**Aim of the task**
What should be copied is the stretch of entries below from the line with "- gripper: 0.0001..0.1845" up to and including the line with "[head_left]", exactly and without images.

**Task material**
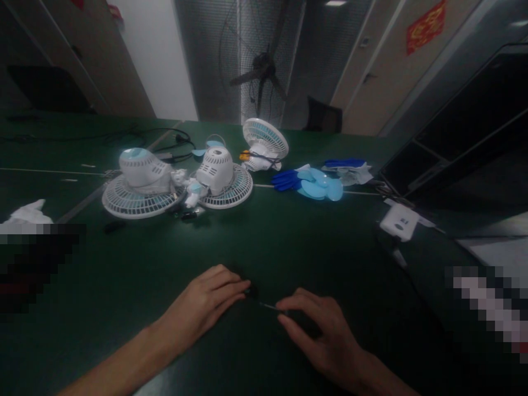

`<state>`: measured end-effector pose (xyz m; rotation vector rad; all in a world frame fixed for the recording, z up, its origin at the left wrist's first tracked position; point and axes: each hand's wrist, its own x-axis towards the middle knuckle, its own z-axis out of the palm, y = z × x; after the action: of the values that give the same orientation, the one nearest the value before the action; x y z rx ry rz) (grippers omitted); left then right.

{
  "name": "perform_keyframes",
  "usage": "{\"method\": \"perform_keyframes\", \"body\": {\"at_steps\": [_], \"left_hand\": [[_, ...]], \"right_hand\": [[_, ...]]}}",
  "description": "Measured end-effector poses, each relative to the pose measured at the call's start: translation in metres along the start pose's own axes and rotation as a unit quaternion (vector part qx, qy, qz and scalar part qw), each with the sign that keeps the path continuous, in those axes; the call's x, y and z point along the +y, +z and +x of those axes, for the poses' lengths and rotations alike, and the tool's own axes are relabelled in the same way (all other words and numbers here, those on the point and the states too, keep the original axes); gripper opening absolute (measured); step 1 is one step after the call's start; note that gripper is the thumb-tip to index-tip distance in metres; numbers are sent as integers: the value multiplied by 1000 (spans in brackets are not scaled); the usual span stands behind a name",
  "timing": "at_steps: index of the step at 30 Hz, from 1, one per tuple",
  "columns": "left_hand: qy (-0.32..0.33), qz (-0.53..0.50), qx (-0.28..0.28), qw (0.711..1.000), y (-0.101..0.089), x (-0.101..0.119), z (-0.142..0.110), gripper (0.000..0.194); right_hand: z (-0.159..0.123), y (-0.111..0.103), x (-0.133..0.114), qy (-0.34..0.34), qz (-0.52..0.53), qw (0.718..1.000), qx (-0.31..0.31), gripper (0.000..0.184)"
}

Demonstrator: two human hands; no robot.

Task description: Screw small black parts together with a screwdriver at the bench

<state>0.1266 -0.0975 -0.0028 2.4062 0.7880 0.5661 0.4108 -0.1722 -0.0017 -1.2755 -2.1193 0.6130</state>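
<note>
Low over the near part of the green table [231, 236], my two hands meet at a thin metal shaft [268, 306] with a dark end, which looks like a small screwdriver. My left hand [212, 297] is closed, palm down, its fingertips at the dark end. From the other side, my right hand [319, 330] pinches the shaft's far end between thumb and forefinger. The tip is hidden in that pinch, and most of the dark end is hard to make out in the dim light.
Beyond my hands lie two white fan heads, a left one [142, 173] and a middle one [216, 170]. A small fan [266, 143] stands behind. Light-blue fan blades [319, 184] lie by blue gloves [285, 180]. A white box [399, 221] with a cable is at right.
</note>
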Motion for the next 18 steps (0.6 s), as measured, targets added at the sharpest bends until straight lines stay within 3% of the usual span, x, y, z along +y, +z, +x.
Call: {"method": "perform_keyframes", "body": {"at_steps": [4, 11, 16, 18], "left_hand": [[-33, 119, 18, 992, -30, -34, -4, 38], [-173, 261, 68, 947, -87, -106, -30, 52], [-245, 324, 99, 908, -108, -127, -45, 53], [-244, 316, 102, 911, -110, -127, -46, 53]], "right_hand": [[0, -3, -2, 9, 3, 1000, -6, 15], [-2, -2, 5, 14, 20, 1000, -12, 14], [-3, -1, 9, 19, 27, 999, -22, 14], [-2, -1, 8, 26, 28, 999, -21, 14]]}}
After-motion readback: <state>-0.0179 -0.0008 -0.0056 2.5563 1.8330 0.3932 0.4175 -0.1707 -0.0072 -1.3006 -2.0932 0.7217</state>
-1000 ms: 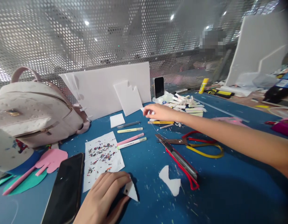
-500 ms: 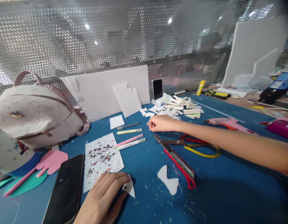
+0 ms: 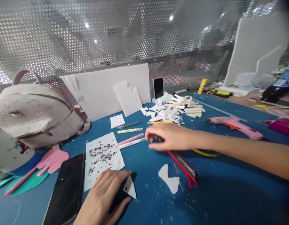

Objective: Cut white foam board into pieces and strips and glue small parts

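Observation:
My left hand [image 3: 105, 195] lies on the blue table with its thumb apart from its fingers. Beside and partly under its fingertips is a small pointed white piece [image 3: 130, 187] with a black dot. My right hand [image 3: 169, 136] hovers over the box cutter [image 3: 184, 167], fingers bent and apart, holding nothing I can see. It covers the cutter's blade end and most of the scissors, whose yellow handle [image 3: 206, 153] shows below my wrist. An orange-yellow pen [image 3: 160, 122] lies just beyond my right hand. Between the hands is another notched white cutout [image 3: 169, 179].
Several markers [image 3: 131, 143] lie near a white sheet [image 3: 92, 178] strewn with coloured bits. A phone [image 3: 66, 190] is at left, by a backpack [image 3: 36, 109]. White scraps [image 3: 166, 112] are heaped at the back. A pink glue gun [image 3: 235, 125] lies right.
My right hand has come nearer and opened, moving from the scrap pile to above the box cutter and scissors. An orange-yellow pen now shows by the pile. My left hand has barely moved.

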Motion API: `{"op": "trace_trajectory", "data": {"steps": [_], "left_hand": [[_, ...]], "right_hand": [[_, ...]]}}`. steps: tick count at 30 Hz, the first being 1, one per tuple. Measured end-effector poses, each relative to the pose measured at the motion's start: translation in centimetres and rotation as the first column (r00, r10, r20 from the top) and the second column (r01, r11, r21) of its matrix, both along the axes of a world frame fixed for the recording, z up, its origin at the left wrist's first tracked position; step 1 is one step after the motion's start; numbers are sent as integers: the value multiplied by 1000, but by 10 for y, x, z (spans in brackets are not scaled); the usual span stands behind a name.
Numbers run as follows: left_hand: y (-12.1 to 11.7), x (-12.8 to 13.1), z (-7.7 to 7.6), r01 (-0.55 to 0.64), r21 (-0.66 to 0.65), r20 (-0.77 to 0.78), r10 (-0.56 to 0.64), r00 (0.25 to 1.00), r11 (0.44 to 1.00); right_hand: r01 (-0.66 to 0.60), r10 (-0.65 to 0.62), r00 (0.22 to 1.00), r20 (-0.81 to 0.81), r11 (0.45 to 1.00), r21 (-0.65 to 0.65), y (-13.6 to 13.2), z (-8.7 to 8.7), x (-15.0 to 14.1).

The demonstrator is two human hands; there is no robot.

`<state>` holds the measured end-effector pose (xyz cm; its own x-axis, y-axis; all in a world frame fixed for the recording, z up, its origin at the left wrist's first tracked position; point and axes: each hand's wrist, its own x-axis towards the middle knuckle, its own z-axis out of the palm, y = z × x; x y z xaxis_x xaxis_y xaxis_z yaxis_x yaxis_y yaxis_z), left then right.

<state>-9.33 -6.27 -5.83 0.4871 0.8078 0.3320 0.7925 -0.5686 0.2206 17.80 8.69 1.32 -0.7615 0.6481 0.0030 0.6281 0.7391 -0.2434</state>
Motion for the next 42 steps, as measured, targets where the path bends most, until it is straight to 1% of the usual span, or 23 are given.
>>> {"op": "trace_trajectory", "data": {"steps": [1, 2, 3, 4, 5, 7, 9, 12, 14, 16, 18, 21, 23, 24, 25, 26, 27, 30, 32, 34, 36, 38, 42], "left_hand": [[0, 0, 0, 0, 1, 4, 0, 1000, 1000], [0, 1, 0, 1, 2, 9, -1, 1000, 1000], [1, 1, 1, 4, 3, 14, -4, 1000, 1000], [1, 2, 1, 9, 3, 16, -9, 1000, 1000], [1, 2, 2, 16, 3, 17, -16, 1000, 1000], [2, 3, 2, 36, 6, 18, -36, 999, 999], [3, 4, 2, 61, 0, 26, -61, 998, 998], [6, 5, 4, 94, -29, 36, -93, 995, 995], [7, 4, 7, 104, -45, 20, -103, 995, 994], [8, 3, 15, 138, -21, -20, -138, 990, 990], [10, 3, 27, 150, 8, -89, -149, 985, 989], [21, 4, 49, 86, 35, -176, -78, 981, 996], [40, 6, 62, 92, 52, -221, -78, 972, 994], [53, 6, 68, 60, 62, -241, -43, 970, 996], [69, 6, 72, 28, 29, -279, -19, 960, 999], [87, 6, 75, -32, -9, -310, 28, 950, 999], [107, 5, 77, -77, -20, -319, 67, 945, 997], [170, 1, 78, -173, -79, -324, 139, 936, 982], [207, -2, 75, -195, -155, -336, 134, 932, 968], [237, -6, 73, -198, -248, -363, 98, 927, 948], [260, -10, 71, -208, -321, -391, 71, 918, 924], [277, -13, 69, -231, -362, -419, 64, 906, 903], [297, -21, 65, -272, -380, -458, 76, 886, 884]], "right_hand": [[-58, 58, 998, -2, 998, -38, -11, 0, 6], [-141, 142, 990, -2, 985, -99, -22, -1, 13], [-190, 191, 982, -8, 973, -128, -31, -3, 20], [-227, 228, 974, -9, 963, -146, -39, -7, 26], [-237, 238, 971, -16, 959, -153, -46, -11, 31], [-212, 210, 977, -30, 964, -158, -54, -20, 38], [-159, 152, 987, -52, 973, -166, -57, -26, 41], [-97, 85, 993, -79, 983, -157, -55, -27, 43], [-82, 67, 993, -94, 984, -159, -53, -26, 47], [-76, 55, 991, -122, 982, -171, -51, -26, 52], [-55, 30, 988, -153, 985, -162, -49, -28, 59], [3, -28, 985, -168, 990, -143, -45, -33, 70], [52, -79, 983, -167, 986, -160, -42, -37, 77], [73, -103, 980, -171, 982, -171, -41, -38, 80], [93, -125, 976, -177, 979, -182, -39, -39, 82], [108, -143, 973, -182, 975, -192, -38, -39, 83], [118, -157, 970, -184, 972, -204, -37, -39, 83], [138, -171, 972, -163, 971, -198, -37, -37, 81], [139, -164, 974, -158, 978, -158, -37, -38, 79], [130, -152, 971, -185, 983, -126, -37, -39, 78], [112, -138, 961, -239, 986, -119, -37, -40, 79], [88, -120, 943, -309, 989, -115, -35, -42, 80], [69, -106, 887, -449, 993, -99, -30, -41, 81]]}}
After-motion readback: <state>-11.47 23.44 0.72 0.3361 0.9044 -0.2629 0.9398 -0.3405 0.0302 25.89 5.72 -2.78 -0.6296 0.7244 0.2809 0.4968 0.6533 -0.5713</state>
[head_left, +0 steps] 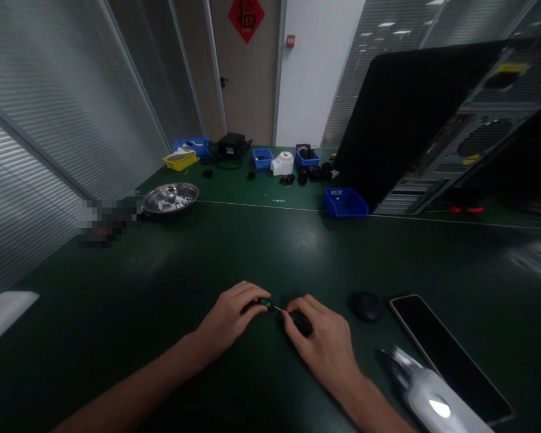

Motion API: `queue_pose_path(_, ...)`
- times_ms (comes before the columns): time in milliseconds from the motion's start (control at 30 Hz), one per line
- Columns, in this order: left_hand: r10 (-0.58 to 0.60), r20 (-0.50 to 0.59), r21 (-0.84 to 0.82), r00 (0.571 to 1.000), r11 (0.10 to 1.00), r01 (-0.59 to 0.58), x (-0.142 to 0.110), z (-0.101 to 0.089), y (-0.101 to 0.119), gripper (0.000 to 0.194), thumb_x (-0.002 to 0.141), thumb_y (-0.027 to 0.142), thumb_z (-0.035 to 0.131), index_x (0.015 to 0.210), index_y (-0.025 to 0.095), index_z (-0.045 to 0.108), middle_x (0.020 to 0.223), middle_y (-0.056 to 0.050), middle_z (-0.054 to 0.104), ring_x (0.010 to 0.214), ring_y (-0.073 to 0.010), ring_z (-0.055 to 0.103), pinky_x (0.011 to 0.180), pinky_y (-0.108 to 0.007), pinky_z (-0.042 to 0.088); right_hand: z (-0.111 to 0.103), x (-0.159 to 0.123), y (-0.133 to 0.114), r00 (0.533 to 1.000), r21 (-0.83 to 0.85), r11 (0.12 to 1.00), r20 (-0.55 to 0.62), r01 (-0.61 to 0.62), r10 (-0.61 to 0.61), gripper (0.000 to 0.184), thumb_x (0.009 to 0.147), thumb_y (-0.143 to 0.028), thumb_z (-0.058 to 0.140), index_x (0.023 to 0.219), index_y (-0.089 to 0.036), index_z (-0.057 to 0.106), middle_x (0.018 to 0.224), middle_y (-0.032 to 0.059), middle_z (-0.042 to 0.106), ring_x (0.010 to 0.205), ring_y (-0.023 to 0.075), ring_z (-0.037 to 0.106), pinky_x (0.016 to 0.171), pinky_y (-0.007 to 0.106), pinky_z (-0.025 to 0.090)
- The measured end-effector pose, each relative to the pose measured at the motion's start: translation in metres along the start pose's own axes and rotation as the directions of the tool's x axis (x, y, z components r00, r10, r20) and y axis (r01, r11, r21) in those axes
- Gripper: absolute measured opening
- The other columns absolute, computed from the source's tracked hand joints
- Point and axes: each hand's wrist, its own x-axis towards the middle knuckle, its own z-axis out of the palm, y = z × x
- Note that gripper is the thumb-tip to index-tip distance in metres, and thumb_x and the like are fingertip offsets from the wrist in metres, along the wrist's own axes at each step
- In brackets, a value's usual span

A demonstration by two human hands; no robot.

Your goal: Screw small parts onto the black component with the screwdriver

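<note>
Both hands rest low on a dark green table, close together. My left hand is curled, its fingertips pinched on a small dark tool with a thin metal tip that looks like a little screwdriver. My right hand is closed too, fingers pinched at the tool's tip over a small black part that it mostly hides. A round black piece lies just right of my right hand.
A phone and a silver-white device lie at the near right. A black computer case stands at the back right. Blue bins, a yellow bin, a metal bowl and small black parts sit farther back.
</note>
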Motion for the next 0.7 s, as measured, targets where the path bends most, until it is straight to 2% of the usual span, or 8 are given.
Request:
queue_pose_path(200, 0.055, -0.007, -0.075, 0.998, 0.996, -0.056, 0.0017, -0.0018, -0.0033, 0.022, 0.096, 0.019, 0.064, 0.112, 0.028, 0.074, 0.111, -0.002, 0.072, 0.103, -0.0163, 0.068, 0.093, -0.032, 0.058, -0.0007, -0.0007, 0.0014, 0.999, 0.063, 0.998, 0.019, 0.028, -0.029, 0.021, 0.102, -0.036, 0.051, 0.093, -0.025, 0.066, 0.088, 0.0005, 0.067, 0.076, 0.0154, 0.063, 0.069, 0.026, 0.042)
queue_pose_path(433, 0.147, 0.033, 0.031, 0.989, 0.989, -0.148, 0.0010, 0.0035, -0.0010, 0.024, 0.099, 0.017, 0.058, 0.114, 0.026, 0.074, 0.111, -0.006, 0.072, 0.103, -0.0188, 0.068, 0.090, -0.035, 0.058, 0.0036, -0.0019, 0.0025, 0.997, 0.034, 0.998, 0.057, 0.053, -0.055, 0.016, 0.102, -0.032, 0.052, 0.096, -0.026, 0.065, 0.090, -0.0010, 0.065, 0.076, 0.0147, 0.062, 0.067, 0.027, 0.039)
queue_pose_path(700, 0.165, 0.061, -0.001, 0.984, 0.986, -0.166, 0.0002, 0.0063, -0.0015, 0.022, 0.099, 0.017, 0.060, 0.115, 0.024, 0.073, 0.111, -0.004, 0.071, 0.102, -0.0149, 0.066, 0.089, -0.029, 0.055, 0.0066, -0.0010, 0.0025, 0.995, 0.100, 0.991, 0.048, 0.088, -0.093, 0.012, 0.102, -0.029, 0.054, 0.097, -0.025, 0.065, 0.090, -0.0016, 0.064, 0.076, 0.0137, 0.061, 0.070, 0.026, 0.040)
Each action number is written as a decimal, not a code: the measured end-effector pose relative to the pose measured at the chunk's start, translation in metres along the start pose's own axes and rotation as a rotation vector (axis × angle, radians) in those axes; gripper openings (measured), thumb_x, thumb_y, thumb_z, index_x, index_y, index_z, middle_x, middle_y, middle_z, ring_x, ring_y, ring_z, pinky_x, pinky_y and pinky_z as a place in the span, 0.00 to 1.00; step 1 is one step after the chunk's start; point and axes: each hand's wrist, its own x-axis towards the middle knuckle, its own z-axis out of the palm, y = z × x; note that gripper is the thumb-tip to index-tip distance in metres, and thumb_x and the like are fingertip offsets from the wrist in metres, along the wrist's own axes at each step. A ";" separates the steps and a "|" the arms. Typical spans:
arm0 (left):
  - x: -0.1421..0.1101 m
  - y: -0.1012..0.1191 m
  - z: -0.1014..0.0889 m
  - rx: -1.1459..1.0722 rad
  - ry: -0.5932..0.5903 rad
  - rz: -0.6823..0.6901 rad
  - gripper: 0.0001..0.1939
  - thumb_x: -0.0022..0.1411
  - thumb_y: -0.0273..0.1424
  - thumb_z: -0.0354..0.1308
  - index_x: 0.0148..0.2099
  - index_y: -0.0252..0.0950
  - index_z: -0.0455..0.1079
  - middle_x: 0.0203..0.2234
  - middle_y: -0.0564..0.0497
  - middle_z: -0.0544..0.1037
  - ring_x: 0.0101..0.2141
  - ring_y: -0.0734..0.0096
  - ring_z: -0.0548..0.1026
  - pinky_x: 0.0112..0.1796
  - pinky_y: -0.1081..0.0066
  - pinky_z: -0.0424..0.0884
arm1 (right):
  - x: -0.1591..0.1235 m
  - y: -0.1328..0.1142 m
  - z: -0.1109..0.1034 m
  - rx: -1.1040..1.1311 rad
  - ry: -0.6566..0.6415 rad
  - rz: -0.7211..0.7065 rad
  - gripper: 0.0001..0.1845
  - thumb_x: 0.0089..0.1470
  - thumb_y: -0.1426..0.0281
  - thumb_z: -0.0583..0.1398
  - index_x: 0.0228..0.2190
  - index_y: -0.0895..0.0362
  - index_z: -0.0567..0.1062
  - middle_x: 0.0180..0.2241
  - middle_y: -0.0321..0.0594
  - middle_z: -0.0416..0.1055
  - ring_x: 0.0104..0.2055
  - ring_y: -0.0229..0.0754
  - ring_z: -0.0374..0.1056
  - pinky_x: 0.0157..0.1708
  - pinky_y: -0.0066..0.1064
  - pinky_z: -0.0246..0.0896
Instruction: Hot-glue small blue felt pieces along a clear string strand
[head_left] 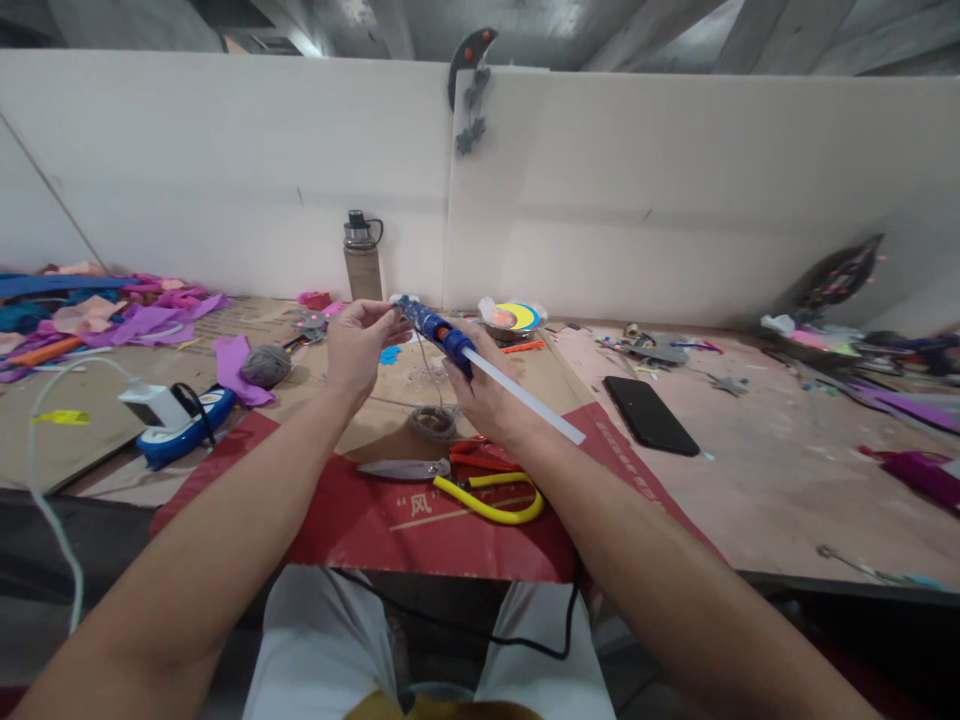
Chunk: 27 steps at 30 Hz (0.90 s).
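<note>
My right hand (486,390) is wrapped round a blue hot glue gun (430,322), whose nozzle end points away to the left. A long white glue stick (525,393) juts out of its back toward me. At the nozzle, the thumb and fingers of my left hand (361,345) are pinched together; what they hold is too small to make out. Grey yarn hangs below the gun and lies in a small coil (433,423) on the work surface. Beneath my hands are scissors (405,469) with open blades and pliers with yellow handles (495,498).
A red printed sheet (352,535) covers the table's front edge. Leftward lie a yarn ball (266,366), a blue power strip (187,430) and felt scraps (97,315). A bottle (363,262) stands behind. On the right are a phone (649,413) and a bowl (514,320).
</note>
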 end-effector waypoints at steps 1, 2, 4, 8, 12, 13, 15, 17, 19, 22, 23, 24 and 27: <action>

**Written solution**
  - gripper: 0.0001..0.1845
  - thumb_x: 0.0089..0.1470
  - thumb_y: -0.1426..0.0281
  - thumb_z: -0.0583..0.1398
  - index_x: 0.0228..0.2190
  - index_y: -0.0895..0.0362
  - index_z: -0.0567..0.1062
  - middle_x: 0.0180..0.2241
  - middle_y: -0.0321..0.0594
  - middle_z: -0.0416..0.1055
  - ring_x: 0.0104..0.2055
  - ring_y: -0.0229..0.0754
  - ring_z: -0.0374..0.1056
  - pinky_x: 0.0157..0.1708
  - pinky_y: -0.0066..0.1064
  - pinky_z: -0.0246..0.0896
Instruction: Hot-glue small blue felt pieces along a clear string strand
[head_left] 

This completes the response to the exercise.